Work instruction => Each line below must be set down exactly; omit any image you find.

Information provided =>
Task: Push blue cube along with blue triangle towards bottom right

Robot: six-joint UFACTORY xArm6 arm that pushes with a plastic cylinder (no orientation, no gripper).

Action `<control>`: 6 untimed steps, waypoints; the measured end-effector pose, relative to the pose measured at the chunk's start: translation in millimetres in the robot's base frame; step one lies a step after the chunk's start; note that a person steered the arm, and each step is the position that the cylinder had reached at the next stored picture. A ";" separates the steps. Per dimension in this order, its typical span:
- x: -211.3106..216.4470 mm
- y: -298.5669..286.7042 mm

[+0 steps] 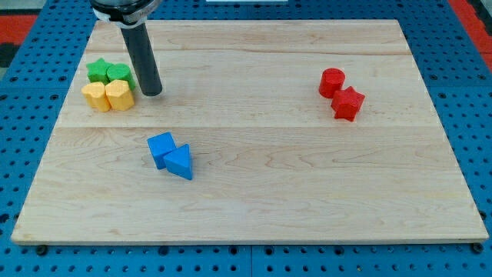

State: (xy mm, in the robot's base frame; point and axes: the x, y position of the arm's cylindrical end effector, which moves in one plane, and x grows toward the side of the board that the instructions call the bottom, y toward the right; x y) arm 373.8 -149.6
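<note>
In the camera view, the dark rod comes down from the upper left of the frame, leaning slightly, and my tip rests on the bench just to the right of a tight cluster of four blocks. This end effector is a plain rod with nothing to spread or pinch; it holds nothing and touches no block as far as can be seen.

The cluster holds a green star-shaped block, a green rounded block, and two yellow blocks in front of them.

The blue cube and the blue triangle sit touching, left of centre, below and slightly right of my tip, well apart from it.

To their lower right the wood runs bare to the bench's bottom edge and right corner.

A red cylinder and a red star-like block touch in the upper right, near the right edge.
</note>
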 end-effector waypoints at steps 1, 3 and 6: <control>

Response area =>
Task: Push blue cube along with blue triangle towards bottom right

Robot: six-joint UFACTORY xArm6 arm that pushes with a plastic cylinder (no orientation, no gripper).

Action `<control>`: 6 untimed steps, waypoints; the measured end-effector pose, relative to the pose measured at the chunk's start: translation in millimetres in the robot's base frame; step one lies a step after the chunk's start; note that a person steered the arm, and each step is the position that the cylinder had reached at the next stored picture. A ";" separates the steps. Per dimension in this order, its typical span:
- x: -211.3106..216.4470 mm
- y: -298.5669..286.7042 mm

[+0 steps] 

State: (xy mm, in the robot's base frame; point and axes: the x, y position of the arm's cylindrical end effector, which moves in one plane, and x grows toward the side of the board that the instructions call the bottom, y toward the right; x y) arm 373.8 -149.6
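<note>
In the camera view, the dark rod comes down from the upper left of the frame, leaning slightly, and my tip rests on the bench just to the right of a tight cluster of four blocks. This end effector is a plain rod with nothing to spread or pinch; it holds nothing and touches no block as far as can be seen.

The cluster holds a green star-shaped block, a green rounded block, and two yellow blocks in front of them.

The blue cube and the blue triangle sit touching, left of centre, below and slightly right of my tip, well apart from it.

To their lower right the wood runs bare to the bench's bottom edge and right corner.

A red cylinder and a red star-like block touch in the upper right, near the right edge.
</note>
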 end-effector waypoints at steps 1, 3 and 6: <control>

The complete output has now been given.